Where the listing below has a line with "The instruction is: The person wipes", write out exactly that line and every line after it, stopping after the line with "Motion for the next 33".

+ + + + + + +

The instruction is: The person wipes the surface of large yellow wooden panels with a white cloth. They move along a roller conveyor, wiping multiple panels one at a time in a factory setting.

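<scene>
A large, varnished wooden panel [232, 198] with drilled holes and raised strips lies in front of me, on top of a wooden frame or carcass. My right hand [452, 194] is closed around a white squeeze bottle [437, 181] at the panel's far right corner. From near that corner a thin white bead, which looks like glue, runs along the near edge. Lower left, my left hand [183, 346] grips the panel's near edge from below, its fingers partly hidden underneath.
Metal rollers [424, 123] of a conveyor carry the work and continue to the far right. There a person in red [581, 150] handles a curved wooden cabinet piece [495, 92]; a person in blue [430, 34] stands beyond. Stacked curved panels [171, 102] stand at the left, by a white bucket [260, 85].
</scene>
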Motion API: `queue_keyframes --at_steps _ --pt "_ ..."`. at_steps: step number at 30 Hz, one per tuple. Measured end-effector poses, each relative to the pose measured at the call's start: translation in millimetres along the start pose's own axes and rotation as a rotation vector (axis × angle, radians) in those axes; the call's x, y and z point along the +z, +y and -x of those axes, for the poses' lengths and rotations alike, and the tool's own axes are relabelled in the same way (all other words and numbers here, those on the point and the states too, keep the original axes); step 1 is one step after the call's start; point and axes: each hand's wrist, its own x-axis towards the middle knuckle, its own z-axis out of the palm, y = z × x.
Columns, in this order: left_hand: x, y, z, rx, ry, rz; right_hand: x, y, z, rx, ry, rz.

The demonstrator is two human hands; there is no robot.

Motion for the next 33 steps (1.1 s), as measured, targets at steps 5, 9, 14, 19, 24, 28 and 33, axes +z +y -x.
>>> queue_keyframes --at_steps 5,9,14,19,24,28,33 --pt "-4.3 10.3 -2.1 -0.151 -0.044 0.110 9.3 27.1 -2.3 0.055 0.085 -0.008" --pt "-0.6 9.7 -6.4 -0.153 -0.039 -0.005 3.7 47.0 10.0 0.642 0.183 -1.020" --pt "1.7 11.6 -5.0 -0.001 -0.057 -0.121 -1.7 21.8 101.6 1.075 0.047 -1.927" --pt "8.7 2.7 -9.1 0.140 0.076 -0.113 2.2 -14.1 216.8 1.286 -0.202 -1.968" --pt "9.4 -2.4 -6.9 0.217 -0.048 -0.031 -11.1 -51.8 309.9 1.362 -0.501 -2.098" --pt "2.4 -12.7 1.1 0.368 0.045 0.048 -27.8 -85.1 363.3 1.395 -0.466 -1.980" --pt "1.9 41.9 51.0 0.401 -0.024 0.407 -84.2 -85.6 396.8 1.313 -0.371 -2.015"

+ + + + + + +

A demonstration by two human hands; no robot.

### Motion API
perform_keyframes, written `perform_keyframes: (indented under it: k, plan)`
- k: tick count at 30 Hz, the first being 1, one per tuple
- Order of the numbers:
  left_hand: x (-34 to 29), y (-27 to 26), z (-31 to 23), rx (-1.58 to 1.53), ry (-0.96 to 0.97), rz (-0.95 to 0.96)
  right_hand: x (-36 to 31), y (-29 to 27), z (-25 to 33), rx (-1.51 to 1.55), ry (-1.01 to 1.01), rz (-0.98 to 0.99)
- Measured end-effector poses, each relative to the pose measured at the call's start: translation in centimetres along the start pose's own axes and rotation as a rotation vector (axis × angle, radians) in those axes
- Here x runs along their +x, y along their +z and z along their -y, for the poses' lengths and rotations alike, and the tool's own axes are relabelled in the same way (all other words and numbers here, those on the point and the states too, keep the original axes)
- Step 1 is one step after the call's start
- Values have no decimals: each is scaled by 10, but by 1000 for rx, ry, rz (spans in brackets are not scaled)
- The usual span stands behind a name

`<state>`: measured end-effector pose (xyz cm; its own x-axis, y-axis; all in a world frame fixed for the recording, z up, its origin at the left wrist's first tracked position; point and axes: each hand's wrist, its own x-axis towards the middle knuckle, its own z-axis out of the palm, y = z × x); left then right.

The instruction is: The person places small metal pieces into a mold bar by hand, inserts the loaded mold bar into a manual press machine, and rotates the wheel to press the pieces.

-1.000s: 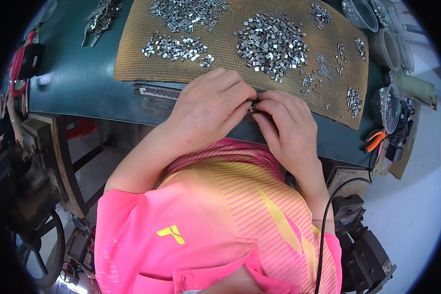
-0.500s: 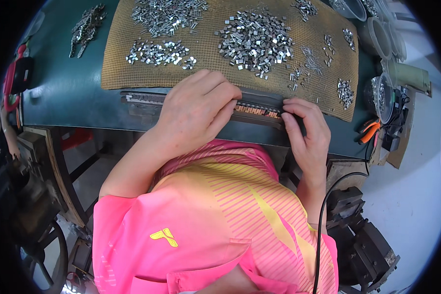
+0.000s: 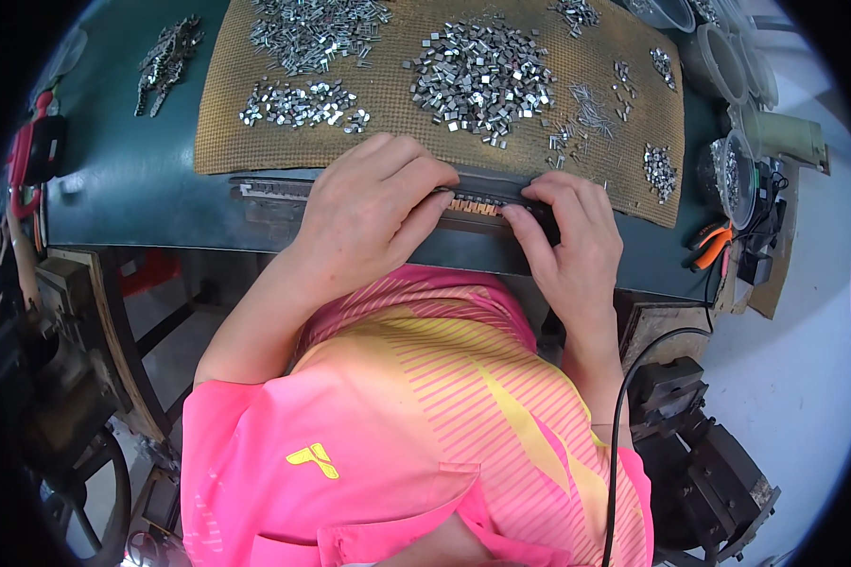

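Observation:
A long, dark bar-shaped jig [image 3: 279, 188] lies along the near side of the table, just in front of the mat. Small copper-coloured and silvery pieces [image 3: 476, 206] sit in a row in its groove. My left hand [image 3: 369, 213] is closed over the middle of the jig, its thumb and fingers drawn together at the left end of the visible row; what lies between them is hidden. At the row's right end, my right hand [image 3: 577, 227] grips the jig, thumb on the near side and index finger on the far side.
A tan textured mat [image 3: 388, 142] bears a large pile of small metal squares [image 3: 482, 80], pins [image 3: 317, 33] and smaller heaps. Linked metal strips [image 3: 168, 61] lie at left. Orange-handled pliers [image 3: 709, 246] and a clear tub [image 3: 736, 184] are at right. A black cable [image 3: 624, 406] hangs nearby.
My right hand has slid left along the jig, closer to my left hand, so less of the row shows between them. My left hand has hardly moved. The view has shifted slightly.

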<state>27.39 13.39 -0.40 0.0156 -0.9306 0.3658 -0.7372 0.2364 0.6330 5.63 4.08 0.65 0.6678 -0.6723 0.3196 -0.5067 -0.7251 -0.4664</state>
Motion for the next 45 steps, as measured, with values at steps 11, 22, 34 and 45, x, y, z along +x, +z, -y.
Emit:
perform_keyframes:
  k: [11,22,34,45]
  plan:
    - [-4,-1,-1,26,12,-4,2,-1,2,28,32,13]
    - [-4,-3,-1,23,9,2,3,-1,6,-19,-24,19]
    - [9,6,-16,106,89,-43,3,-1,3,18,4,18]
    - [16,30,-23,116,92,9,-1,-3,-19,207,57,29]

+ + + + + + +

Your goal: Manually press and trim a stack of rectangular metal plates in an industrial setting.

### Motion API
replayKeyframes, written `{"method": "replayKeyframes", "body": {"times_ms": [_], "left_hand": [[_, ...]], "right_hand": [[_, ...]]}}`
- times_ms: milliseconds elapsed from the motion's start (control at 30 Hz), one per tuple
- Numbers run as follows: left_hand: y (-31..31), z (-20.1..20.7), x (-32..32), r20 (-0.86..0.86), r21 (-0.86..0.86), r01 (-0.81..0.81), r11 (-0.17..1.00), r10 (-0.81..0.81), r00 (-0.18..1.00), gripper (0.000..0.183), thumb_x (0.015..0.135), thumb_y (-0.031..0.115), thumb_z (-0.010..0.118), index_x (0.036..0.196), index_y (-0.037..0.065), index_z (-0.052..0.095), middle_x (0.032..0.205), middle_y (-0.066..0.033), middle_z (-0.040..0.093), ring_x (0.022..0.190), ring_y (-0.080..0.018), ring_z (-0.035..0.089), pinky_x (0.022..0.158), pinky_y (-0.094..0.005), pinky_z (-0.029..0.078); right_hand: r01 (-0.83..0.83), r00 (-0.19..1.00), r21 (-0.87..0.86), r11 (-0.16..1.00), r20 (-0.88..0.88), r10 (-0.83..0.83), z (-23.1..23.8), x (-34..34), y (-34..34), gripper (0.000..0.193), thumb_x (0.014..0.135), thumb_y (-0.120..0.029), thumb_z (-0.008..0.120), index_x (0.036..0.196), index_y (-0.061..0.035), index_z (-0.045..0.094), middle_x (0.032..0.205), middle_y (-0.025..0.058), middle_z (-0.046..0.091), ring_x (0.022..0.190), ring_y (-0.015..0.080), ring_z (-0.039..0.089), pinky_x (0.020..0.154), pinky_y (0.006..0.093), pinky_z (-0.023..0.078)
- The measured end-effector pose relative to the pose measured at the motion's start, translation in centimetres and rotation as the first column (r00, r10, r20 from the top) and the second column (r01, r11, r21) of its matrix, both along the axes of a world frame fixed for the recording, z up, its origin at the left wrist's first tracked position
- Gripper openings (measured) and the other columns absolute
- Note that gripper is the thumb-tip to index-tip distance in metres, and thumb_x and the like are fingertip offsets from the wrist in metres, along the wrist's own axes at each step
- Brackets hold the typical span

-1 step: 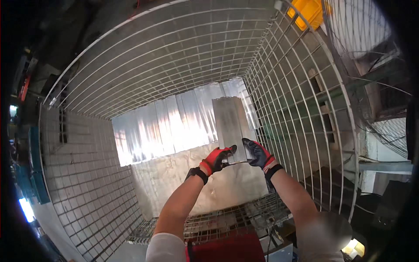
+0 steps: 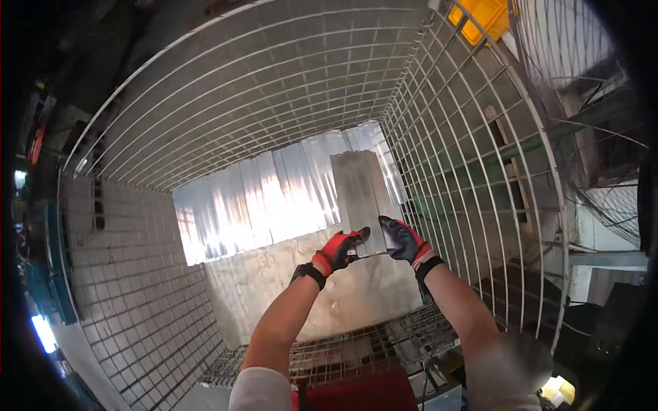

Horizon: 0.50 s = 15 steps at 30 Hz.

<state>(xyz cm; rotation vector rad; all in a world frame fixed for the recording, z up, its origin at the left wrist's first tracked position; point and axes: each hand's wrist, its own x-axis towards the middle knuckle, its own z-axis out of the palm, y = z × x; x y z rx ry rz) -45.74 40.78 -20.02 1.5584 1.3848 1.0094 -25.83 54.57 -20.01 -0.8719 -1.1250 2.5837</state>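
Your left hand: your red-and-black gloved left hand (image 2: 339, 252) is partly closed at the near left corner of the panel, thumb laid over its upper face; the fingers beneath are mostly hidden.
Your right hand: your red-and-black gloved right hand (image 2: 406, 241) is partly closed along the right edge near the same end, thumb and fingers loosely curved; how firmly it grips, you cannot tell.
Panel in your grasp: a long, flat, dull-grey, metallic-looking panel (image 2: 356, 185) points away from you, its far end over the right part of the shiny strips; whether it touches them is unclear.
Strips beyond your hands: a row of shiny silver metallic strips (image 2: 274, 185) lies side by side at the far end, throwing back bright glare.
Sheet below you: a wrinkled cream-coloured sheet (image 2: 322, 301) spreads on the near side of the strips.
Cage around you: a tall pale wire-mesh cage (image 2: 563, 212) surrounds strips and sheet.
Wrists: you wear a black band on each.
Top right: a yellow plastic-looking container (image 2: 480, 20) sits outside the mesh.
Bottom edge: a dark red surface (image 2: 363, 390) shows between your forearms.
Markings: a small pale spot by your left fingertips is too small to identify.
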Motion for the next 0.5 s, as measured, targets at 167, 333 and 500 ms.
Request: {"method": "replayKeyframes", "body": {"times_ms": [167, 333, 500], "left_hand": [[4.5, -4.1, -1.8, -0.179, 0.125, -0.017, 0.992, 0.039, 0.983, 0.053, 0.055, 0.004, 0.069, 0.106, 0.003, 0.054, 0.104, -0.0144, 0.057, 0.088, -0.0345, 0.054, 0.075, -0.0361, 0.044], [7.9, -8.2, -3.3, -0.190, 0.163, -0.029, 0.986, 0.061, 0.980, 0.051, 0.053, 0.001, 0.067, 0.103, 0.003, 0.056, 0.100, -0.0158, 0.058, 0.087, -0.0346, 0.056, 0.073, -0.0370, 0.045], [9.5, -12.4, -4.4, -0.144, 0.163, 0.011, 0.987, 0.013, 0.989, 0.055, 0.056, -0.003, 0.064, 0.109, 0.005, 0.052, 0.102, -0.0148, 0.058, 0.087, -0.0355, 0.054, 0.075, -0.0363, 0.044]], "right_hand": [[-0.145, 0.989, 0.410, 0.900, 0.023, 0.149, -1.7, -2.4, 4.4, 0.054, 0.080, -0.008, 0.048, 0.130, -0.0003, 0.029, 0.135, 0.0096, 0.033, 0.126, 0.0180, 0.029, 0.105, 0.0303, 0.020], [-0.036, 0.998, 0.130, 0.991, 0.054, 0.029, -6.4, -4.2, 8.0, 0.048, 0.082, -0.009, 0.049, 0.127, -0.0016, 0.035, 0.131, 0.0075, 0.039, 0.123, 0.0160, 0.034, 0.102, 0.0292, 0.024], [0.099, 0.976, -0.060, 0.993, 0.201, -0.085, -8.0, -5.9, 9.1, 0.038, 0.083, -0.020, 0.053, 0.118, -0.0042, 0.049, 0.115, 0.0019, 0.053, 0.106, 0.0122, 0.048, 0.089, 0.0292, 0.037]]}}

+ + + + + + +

• _WRITTEN ANSWER_:
The instruction is: The person wipes the surface of large yellow wooden panels with a white cloth. They move along a roller conveyor, wiping multiple panels one at a time in a factory setting.

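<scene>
A large, varnished wooden panel [232, 198] with drilled holes and raised strips lies in front of me, on top of a wooden frame or carcass. My right hand [452, 194] is closed around a white squeeze bottle [437, 181] at the panel's far right corner. From near that corner a thin white bead, which looks like glue, runs along the near edge. Lower left, my left hand [183, 346] grips the panel's near edge from below, its fingers partly hidden underneath.
Metal rollers [424, 123] of a conveyor carry the work and continue to the far right. There a person in red [581, 150] handles a curved wooden cabinet piece [495, 92]; a person in blue [430, 34] stands beyond. Stacked curved panels [171, 102] stand at the left, by a white bucket [260, 85].
</scene>
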Motion API: `queue_keyframes --at_steps _ --pt "_ ..."`. at_steps: step number at 30 Hz, one per tuple. Measured end-effector poses, each relative to the pose measured at the call's start: translation in millimetres along the start pose's own axes and rotation as a rotation vector (axis × angle, radians) in those axes; the call's x, y and z point along the +z, +y and -x of those axes, for the poses' lengths and rotations alike, and the tool's own axes are relabelled in the same way (all other words and numbers here, those on the point and the states too, keep the original axes); step 1 is one step after the call's start; point and axes: each hand's wrist, its own x-axis towards the middle knuckle, its own z-axis out of the palm, y = z × x.
Columns, in this order: left_hand: x, y, z, rx, ry, rz; right_hand: x, y, z, rx, ry, rz.

The demonstrator is two human hands; there is no robot.

Motion for the next 33 steps (1.1 s), as measured, targets at steps 5, 9, 14, 19, 24, 28 and 33, axes +z +y -x.

The output has been completed.